__WHAT YOU NEED TO DO__. Once you have read the data below, set it all down again exactly.

+ + + + + + +

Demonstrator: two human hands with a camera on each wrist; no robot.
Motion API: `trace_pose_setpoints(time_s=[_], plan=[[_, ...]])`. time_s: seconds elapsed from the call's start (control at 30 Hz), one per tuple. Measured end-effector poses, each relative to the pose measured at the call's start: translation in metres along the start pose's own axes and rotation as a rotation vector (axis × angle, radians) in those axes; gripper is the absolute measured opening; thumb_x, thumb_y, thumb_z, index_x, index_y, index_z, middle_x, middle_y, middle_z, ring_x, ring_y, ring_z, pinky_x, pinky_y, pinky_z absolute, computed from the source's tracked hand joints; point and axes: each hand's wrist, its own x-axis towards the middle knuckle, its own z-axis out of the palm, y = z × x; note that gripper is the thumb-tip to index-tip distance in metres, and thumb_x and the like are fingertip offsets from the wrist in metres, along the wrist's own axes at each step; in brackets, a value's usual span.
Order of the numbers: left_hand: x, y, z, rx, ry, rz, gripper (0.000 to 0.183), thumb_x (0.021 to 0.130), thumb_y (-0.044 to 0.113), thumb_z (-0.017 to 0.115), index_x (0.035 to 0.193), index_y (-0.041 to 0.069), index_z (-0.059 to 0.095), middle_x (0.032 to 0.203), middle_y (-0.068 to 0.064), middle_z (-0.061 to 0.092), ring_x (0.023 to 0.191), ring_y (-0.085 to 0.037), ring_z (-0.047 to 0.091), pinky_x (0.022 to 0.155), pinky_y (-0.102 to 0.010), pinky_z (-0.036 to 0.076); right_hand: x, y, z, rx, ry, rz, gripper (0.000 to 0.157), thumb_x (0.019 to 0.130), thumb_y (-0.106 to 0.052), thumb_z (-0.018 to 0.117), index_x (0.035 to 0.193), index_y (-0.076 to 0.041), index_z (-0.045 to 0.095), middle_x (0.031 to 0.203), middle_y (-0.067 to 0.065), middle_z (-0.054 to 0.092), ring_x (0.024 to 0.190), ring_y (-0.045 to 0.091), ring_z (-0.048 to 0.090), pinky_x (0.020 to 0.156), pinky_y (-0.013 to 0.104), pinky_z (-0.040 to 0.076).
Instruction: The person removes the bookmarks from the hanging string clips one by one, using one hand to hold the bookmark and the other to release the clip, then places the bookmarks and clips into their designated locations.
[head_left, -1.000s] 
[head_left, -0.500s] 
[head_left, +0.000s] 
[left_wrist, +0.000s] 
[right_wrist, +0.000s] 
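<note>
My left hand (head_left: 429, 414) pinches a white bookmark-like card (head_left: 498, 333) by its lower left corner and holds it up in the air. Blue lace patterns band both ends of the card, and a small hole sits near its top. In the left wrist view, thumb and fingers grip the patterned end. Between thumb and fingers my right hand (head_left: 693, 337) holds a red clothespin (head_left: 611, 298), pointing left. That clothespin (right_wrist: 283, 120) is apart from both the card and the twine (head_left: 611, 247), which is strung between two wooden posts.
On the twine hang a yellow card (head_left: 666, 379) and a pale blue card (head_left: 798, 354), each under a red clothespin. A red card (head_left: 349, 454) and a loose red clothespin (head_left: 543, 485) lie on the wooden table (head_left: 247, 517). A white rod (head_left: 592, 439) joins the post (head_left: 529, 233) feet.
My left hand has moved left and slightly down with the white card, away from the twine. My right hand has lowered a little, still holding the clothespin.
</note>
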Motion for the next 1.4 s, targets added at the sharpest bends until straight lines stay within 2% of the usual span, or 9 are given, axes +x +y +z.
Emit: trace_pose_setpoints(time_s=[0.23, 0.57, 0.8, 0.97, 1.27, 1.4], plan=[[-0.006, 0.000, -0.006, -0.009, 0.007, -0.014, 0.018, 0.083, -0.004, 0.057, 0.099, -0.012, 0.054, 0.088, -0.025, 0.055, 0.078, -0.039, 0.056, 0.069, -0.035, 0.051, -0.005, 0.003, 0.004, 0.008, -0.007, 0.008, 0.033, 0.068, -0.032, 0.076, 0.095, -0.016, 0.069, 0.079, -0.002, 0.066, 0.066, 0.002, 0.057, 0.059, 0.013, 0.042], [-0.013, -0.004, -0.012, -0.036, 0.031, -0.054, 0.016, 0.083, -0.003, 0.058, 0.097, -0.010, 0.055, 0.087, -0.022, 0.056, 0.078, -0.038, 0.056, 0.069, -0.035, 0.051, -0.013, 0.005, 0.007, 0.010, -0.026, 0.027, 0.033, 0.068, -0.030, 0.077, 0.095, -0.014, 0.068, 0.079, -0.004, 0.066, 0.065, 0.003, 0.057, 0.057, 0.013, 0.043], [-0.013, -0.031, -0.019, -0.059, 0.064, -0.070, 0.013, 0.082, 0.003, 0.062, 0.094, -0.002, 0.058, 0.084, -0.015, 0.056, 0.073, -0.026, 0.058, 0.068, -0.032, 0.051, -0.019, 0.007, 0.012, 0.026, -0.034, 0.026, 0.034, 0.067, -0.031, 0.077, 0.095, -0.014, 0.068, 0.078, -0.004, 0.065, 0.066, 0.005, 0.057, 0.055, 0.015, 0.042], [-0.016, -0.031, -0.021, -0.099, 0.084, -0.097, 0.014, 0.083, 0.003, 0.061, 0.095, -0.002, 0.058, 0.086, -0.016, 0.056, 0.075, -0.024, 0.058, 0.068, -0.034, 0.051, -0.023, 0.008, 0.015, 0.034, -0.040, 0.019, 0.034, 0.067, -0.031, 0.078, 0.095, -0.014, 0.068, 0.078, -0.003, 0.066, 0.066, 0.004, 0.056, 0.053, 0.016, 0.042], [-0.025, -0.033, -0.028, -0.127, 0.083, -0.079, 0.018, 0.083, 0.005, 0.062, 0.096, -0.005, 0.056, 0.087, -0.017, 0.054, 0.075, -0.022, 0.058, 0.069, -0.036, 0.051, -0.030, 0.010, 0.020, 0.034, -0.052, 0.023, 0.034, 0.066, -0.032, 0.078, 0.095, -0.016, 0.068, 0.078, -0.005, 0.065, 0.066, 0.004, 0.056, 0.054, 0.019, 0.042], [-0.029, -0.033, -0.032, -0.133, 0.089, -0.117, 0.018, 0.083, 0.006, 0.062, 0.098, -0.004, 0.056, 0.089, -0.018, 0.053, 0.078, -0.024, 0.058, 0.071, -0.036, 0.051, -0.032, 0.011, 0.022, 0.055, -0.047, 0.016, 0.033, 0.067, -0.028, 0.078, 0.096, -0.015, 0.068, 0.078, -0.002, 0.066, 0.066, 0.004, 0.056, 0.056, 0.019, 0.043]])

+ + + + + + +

__ANSWER AREA__.
Demonstrator: two human hands with a camera on each wrist; no robot.
Motion API: `trace_pose_setpoints(time_s=[_], plan=[[_, ...]])`. time_s: seconds elapsed from the call's start (control at 30 Hz), one per tuple. Measured end-effector poses, each relative to the pose measured at the call's start: translation in metres along the start pose's own axes and rotation as a rotation vector (axis × angle, radians) in those axes; gripper is the absolute measured opening; thumb_x, thumb_y, thumb_z, index_x, index_y, index_z, middle_x, middle_y, middle_z, ring_x, ring_y, ring_z, pinky_x, pinky_y, pinky_z absolute, computed from the source's tracked hand joints; point and axes: each hand's wrist, its own x-axis towards the middle knuckle, its own z-axis out of the palm, y = z × x; note that gripper is the thumb-tip to index-tip distance in metres, and thumb_x and the like are fingertip offsets from the wrist in metres, along the wrist's own axes at each step; in brackets, a value's usual span.
Order of the numbers: left_hand: x, y, z, rx, ry, rz, gripper (0.000 to 0.183), thumb_x (0.021 to 0.130), thumb_y (-0.044 to 0.113), thumb_z (-0.017 to 0.115), index_x (0.035 to 0.193), index_y (-0.041 to 0.069), index_z (-0.059 to 0.095), middle_x (0.032 to 0.203), middle_y (-0.068 to 0.064), middle_z (-0.061 to 0.092), ring_x (0.023 to 0.191), ring_y (-0.085 to 0.037), ring_z (-0.047 to 0.091), pinky_x (0.022 to 0.155), pinky_y (-0.102 to 0.010), pinky_z (-0.036 to 0.076); right_hand: x, y, z, rx, ry, rz, gripper (0.000 to 0.157), thumb_x (0.019 to 0.130), thumb_y (-0.106 to 0.052), thumb_z (-0.018 to 0.117), index_x (0.035 to 0.193), index_y (-0.076 to 0.041), index_z (-0.045 to 0.095), middle_x (0.031 to 0.203), middle_y (-0.067 to 0.065), middle_z (-0.054 to 0.092), ring_x (0.024 to 0.190), ring_y (-0.045 to 0.091), ring_z (-0.048 to 0.090), pinky_x (0.020 to 0.156), pinky_y (-0.013 to 0.104), pinky_z (-0.040 to 0.076).
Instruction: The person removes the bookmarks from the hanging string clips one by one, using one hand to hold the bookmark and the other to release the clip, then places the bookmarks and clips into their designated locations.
[head_left, -1.000s] 
[head_left, -0.500s] 
[head_left, +0.000s] 
[left_wrist, +0.000s] 
[right_wrist, +0.000s] 
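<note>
My left hand (head_left: 429, 414) pinches a white bookmark-like card (head_left: 498, 333) by its lower left corner and holds it up in the air. Blue lace patterns band both ends of the card, and a small hole sits near its top. In the left wrist view, thumb and fingers grip the patterned end. Between thumb and fingers my right hand (head_left: 693, 337) holds a red clothespin (head_left: 611, 298), pointing left. That clothespin (right_wrist: 283, 120) is apart from both the card and the twine (head_left: 611, 247), which is strung between two wooden posts.
On the twine hang a yellow card (head_left: 666, 379) and a pale blue card (head_left: 798, 354), each under a red clothespin. A red card (head_left: 349, 454) and a loose red clothespin (head_left: 543, 485) lie on the wooden table (head_left: 247, 517). A white rod (head_left: 592, 439) joins the post (head_left: 529, 233) feet.
My left hand has moved left and slightly down with the white card, away from the twine. My right hand has lowered a little, still holding the clothespin.
</note>
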Motion for the next 1.4 s, targets added at the sharpest bends until straight lines stay within 2% of the usual span, or 9 are given, axes +x +y +z.
Emit: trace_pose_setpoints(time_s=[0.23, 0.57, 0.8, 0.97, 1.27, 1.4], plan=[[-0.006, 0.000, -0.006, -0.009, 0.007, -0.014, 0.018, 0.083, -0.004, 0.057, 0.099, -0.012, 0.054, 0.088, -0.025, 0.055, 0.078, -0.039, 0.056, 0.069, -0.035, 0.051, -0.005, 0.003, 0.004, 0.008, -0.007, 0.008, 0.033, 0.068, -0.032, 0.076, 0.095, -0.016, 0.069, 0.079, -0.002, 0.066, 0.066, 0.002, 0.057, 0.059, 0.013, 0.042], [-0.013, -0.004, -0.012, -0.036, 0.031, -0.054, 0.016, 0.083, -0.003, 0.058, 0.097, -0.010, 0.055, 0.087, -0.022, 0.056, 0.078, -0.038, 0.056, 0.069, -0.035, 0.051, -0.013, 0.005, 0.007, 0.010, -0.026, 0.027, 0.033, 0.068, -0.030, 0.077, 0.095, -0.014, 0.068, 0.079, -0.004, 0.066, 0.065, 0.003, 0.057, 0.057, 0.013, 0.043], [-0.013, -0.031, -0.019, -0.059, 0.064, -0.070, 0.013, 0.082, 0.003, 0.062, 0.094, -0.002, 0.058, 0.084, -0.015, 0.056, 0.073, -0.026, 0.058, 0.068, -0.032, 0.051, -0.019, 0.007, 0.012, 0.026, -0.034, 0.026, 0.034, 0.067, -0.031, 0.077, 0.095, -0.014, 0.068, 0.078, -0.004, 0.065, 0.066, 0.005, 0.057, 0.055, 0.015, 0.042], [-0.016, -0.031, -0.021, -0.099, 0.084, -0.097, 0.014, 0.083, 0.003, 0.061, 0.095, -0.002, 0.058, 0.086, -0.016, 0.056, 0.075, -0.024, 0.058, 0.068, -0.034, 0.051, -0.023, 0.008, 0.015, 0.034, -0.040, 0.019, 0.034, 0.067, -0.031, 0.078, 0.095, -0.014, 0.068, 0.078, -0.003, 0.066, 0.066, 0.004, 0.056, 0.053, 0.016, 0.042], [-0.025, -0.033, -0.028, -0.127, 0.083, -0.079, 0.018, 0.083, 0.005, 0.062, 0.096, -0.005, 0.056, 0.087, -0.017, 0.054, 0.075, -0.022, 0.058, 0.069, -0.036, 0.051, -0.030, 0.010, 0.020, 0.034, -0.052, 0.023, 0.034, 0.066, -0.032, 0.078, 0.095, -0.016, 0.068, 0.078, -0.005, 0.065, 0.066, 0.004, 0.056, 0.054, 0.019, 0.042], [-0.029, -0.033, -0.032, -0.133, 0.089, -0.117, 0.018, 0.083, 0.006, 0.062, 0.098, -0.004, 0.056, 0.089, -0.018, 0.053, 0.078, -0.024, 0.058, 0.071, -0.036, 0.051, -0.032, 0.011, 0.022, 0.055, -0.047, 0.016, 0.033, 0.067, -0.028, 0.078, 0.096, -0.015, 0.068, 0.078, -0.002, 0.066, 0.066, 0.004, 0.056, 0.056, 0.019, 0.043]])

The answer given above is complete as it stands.